Cuando abrió en sus dos cotiledones
un maní
y oyó brotar de su interior
cientos de voces como arpas de metal
(un universo en cada nuez)
no era todavía
un hombre libre.



Poema Fata Morgana de Lourdes Gil



Si lo que dijo Kafka fuera cierto
-que algunos han logrado sobrevivir el canto de las sirenas
pero que nadie ha sobrevivido a su silencio-
entonces debo estar agradecida a las deidades que nos rigen.

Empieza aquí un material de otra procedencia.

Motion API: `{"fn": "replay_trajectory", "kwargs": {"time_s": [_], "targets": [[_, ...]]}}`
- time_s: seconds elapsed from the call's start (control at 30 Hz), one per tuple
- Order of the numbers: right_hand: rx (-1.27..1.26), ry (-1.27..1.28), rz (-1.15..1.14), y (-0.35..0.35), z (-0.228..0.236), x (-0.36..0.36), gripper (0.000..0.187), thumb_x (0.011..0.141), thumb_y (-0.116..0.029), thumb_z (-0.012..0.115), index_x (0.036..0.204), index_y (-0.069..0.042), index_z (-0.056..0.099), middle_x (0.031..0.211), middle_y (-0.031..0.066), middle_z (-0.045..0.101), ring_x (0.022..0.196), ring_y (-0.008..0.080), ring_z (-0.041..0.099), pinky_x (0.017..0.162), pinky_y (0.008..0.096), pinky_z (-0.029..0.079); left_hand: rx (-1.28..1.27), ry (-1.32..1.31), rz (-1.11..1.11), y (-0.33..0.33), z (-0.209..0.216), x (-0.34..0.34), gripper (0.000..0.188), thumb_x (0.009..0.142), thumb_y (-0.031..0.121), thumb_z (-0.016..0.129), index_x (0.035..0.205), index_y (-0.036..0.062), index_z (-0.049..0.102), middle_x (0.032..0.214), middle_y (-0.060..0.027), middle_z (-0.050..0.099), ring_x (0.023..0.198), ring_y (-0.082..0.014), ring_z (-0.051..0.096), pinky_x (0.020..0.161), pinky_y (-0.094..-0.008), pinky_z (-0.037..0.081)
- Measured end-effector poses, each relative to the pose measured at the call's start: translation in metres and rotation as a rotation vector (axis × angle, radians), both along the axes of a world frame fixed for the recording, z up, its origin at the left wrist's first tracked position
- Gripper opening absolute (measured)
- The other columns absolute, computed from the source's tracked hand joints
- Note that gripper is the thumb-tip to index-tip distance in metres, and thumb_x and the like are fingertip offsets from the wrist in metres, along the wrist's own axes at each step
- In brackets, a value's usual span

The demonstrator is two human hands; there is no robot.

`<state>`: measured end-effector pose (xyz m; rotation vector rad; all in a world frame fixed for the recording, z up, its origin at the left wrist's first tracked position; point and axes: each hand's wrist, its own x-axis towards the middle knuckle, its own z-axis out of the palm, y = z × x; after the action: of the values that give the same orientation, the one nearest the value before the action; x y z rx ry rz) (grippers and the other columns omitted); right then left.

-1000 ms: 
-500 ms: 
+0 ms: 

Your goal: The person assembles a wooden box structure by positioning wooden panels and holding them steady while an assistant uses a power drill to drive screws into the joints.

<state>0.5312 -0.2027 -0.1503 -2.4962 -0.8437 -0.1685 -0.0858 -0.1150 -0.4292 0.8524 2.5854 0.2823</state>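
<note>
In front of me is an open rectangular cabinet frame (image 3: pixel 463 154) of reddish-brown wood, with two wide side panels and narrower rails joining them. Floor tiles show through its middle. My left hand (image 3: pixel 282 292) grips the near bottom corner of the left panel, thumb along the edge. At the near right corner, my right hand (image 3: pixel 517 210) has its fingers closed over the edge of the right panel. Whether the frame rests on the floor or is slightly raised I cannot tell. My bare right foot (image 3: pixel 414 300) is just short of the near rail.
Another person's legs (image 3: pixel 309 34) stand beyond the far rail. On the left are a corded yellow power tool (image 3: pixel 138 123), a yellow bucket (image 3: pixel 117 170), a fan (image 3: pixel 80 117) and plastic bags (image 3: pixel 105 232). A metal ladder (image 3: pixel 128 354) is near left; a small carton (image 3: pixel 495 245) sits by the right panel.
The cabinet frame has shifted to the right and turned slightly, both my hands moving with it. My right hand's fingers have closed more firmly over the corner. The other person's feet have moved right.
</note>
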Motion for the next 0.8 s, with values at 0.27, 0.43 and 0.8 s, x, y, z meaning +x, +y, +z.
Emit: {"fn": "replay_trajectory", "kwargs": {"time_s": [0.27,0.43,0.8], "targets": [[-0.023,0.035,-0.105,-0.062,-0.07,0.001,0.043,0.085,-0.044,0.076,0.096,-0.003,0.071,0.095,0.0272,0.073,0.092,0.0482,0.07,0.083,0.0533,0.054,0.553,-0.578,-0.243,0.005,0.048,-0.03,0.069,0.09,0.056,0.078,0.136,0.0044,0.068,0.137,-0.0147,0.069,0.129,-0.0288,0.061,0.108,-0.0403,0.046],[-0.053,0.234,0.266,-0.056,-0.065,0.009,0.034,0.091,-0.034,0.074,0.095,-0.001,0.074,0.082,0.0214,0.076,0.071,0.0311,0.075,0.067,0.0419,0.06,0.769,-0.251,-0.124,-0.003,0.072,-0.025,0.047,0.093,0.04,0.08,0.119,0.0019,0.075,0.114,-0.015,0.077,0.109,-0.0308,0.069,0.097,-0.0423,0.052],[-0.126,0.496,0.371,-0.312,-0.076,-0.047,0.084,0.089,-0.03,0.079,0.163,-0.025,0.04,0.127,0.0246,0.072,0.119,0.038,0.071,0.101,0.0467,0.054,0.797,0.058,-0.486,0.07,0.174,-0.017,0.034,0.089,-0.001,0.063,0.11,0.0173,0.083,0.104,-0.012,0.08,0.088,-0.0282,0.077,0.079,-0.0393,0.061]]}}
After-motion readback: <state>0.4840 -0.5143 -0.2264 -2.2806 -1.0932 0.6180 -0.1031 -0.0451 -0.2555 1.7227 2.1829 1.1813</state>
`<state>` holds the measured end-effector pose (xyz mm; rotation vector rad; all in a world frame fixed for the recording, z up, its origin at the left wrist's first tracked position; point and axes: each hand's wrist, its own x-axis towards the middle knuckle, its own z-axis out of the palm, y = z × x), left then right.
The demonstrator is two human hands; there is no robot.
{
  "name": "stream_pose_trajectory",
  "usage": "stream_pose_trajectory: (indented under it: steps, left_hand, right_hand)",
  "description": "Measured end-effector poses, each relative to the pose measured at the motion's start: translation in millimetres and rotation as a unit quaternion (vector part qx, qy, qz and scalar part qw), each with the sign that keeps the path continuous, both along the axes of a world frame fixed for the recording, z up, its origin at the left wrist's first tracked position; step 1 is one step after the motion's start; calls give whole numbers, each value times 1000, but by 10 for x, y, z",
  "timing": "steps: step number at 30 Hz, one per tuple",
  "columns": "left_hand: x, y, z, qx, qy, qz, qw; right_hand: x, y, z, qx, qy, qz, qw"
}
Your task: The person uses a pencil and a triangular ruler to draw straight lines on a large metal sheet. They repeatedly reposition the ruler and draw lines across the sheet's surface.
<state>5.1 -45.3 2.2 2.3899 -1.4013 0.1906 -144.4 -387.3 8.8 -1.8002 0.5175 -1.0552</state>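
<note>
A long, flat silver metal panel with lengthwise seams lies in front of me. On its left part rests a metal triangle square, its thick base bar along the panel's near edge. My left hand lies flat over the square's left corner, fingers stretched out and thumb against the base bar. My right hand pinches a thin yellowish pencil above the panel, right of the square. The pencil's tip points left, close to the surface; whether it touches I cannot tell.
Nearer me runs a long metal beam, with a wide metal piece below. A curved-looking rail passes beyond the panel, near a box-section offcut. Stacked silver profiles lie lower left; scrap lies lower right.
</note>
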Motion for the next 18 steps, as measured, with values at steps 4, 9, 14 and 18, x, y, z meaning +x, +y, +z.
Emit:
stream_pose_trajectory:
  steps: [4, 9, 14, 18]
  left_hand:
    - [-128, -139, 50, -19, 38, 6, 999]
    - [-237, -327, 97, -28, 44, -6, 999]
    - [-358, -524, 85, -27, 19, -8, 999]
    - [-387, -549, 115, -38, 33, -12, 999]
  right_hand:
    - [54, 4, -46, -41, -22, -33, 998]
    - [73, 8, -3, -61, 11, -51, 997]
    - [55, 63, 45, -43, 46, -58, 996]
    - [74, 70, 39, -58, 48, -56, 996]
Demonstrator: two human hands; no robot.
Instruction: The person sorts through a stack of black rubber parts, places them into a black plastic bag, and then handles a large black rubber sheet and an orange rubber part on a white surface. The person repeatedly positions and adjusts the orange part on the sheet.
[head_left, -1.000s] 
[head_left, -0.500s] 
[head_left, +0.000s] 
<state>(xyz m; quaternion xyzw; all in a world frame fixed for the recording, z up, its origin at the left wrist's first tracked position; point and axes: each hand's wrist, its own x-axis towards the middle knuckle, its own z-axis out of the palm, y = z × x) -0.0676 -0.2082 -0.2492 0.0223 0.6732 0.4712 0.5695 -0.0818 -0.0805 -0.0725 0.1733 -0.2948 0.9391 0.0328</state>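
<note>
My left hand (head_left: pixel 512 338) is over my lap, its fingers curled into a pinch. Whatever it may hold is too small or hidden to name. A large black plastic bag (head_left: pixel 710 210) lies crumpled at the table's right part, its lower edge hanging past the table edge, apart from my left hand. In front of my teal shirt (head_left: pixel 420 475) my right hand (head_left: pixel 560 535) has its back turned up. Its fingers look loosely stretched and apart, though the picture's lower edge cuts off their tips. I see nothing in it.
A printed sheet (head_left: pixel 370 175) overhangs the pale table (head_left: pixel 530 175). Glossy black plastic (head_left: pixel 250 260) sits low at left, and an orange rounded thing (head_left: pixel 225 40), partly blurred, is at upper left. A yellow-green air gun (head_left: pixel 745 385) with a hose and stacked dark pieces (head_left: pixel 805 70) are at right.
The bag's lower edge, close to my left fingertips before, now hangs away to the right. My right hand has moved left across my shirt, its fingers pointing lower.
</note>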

Pues a pesar de haber abandonado tierra firme
de haber zafado las cuerdas del almacigo en el puerto
para lanzarme en pos de los clamores de sus voces
(remolinos ubicuos que ensordecen en la noche
y no parecen brotar de sus gargantas)
a pesar
de haber perseguido los blancos brazos espectrales
de Loreleis desmelenadas en lo alto de las rocas
entre marinos vendavales
a pesar
de haber flotado a la deriva en la negrura del océano
haber visto apagarse el resplandor del coro
y como cesaba el aleteo de sus manos.

He sobrevivido al canto de tu amor.

Y quizás (como afirmara Kafka)
no habría sobrevivido
al silencio del cielo
al del mar sin magias y sin aves
sin destino.



Poema Exhortaciones De Eloísa de Lourdes Gil



De qué me vale proclamar mi amor
desde este claustro
Abelardo
desde mis senos helados que te suenan
suenan con las sombras
de cipreses junto al Sena en los crepúsculos
los bosques que no he vuelto a ver
como habitas mi carne todavía
esta carne lívida investida de brumas
en su cilicio cenobita
mi largo cuerpo que una vez
tu sangre abriera como un loto
deslumbrado de poesía
gimiendo entre latines
temblando como un niño devoraste
Abelardo
en tu líquido fuego mi embriaguez
sobre las sábanas
hacia un abismo de jazmines implorantes
me sumergiste en el dorado tábano
de tu retórica elegante
me inseminaste con tu Ovidio.

Cada Pentecostés me obligan a recordarte
cada Ángelus
yo no resisto
sesgada en horas lánguidas de incienso
y de verbena
de que valen tus herejías en este claustro
de que valen tus besos enardecidos
la cúpula de jaspe de tu alma
de que vale el recuerdo
desde este claustro húmedo
esta prisión odiosa
en que mi cuerpo lívido investido de brumas
se consume
cautivo todavía cautivo de ti
amante sin amor de las ideas.



Poema El Extravío de Lourdes Gil



a Juana

Vengo de Tordesillas
me extravié al escapar
el peligro me acecha en todas partes
veo en sueños
las espuelas que se clavan al relincho
tras los árboles
se oyen gritos soeces en la oscuridad
jadeo entre mis ropas desgarradas
era un ovillo sobre el fango
nada me cubre ahora
permanecí oculta durante muchos años
y finalmente he entrado a la ciudad
los que me traicionaron
no me pudieron encontrar
soy la reina que no harán enloquecer
madre ni padre hermano o hijos
menos que nadie mi marido
el de los ojos lánguidamente hermosos
muerto o vivo
soy la escabullida de la historia
la eterna fugitiva
la pieza que ha de faltar en el relato
el personaje que no habrán de apresar.